Hi all!
I have a big .bed file, which is about 100GB of data, and I want to extract specific columns from it in a timely manner. I was wondering if there is a useful tool that works best for huge bed files. (or could be bed.gz) Could you please tell me if you know any excellent tool (or Python package) that can help me generate my desire output?
An example of head of the data is:
chr1 10006 10018 M6176_1.02-NR2F1 0.00117 + sequence=taaccctaaccc
chr1 10006 10020 M6432_1.02-PPARD 0.00034 + sequence=taaccctaacccta
chr1 10008 10030 M6456_1.02-RREB1 0.00014 - sequence=GGGTTAGGGTTAGGGTTAGGGT
And imagine I build my output using columns exact value of 1, 2, 3, 5, and 6th columns, and also TF of 4th column.

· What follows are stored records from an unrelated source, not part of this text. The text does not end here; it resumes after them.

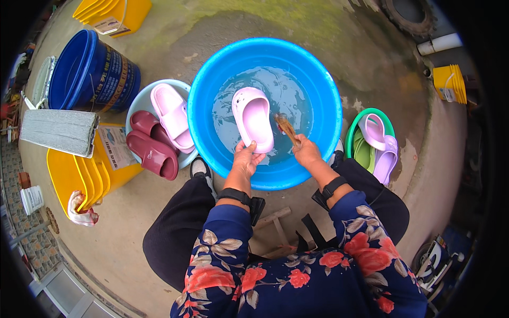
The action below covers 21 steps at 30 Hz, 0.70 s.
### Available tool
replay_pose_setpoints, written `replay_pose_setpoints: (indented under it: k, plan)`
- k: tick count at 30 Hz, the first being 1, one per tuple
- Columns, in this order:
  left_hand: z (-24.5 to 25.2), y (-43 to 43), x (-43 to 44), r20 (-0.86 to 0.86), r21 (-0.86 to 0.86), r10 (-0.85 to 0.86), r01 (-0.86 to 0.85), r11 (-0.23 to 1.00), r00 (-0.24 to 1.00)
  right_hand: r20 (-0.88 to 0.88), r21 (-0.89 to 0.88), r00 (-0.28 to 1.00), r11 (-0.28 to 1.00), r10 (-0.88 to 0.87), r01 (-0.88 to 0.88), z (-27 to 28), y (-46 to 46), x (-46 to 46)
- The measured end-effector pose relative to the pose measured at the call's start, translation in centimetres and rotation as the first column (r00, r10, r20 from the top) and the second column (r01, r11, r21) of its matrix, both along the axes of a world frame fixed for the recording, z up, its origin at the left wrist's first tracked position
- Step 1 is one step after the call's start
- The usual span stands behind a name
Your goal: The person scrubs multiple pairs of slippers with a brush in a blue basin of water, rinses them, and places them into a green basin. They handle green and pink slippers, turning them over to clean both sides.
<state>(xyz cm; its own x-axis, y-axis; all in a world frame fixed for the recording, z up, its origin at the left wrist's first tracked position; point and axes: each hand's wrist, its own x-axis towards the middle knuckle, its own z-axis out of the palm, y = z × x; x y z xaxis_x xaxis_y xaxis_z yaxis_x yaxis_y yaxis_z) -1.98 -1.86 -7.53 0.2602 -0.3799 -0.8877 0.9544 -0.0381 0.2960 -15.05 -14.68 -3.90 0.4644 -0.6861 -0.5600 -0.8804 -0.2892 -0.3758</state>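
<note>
Between my knees stands a large blue plastic basin (264, 185) with water (222, 115) in its bottom. My left hand (245, 159) grips a pale pink clog (243, 107) by its heel end, over the water, with the foot opening facing up. Dark specks mark the clog's toe. In my right hand (307, 151) is a wooden-handled scrubbing brush (287, 128), its worn bristle end pointing towards the clog but apart from it. The fingers of my right hand wrap the brush's near end.
Left of the basin, a pale blue basin (137, 93) holds maroon slippers (153, 155) and a pink slide (171, 113). On the right, a green basin (350, 135) holds green and purple footwear (385, 157). A blue bucket (115, 79) and stacked yellow buckets (85, 179) stand at left.
</note>
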Motion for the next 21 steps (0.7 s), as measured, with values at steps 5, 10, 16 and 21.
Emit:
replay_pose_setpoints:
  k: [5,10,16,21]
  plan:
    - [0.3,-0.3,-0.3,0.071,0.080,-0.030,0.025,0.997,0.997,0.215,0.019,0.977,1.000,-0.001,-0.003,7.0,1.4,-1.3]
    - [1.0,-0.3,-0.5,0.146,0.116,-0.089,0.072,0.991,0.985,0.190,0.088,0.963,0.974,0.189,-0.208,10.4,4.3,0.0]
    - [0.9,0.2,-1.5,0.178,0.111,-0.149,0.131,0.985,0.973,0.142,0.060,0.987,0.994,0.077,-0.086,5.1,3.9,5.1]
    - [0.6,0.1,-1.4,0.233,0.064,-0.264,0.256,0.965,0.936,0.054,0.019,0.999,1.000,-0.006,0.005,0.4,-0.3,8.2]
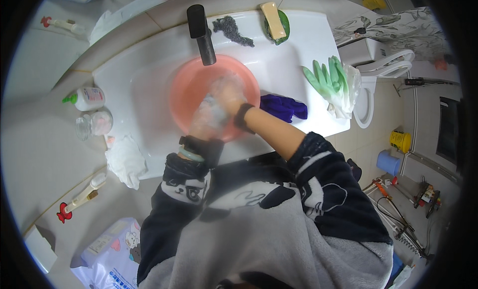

Therefore, for the first line of my data, I like my output to be as follows:
chr1 10006 10018 NR2F1 0.00117 +
I know I can extract it using awk, by this command, but I hope there are faster ways to do it:
cat file.bed | awk '($5<0.01)gsub(/.*-/,"",$4) {print $1"\t"$2"\t"$3"\t"$4"\t"$5"\t"$6}'
My second question is that if you can give me some recommendations to have criteria for limiting the values on one column, for example, keeping a row when the 5th column being less than 0.00001 values.
Thank you very much!
Since you are interested in low-level text processing, I'd say that awk or basic python would be the way to go. Higher-level parsers provide useful shortcuts, but usually at the cost of speed.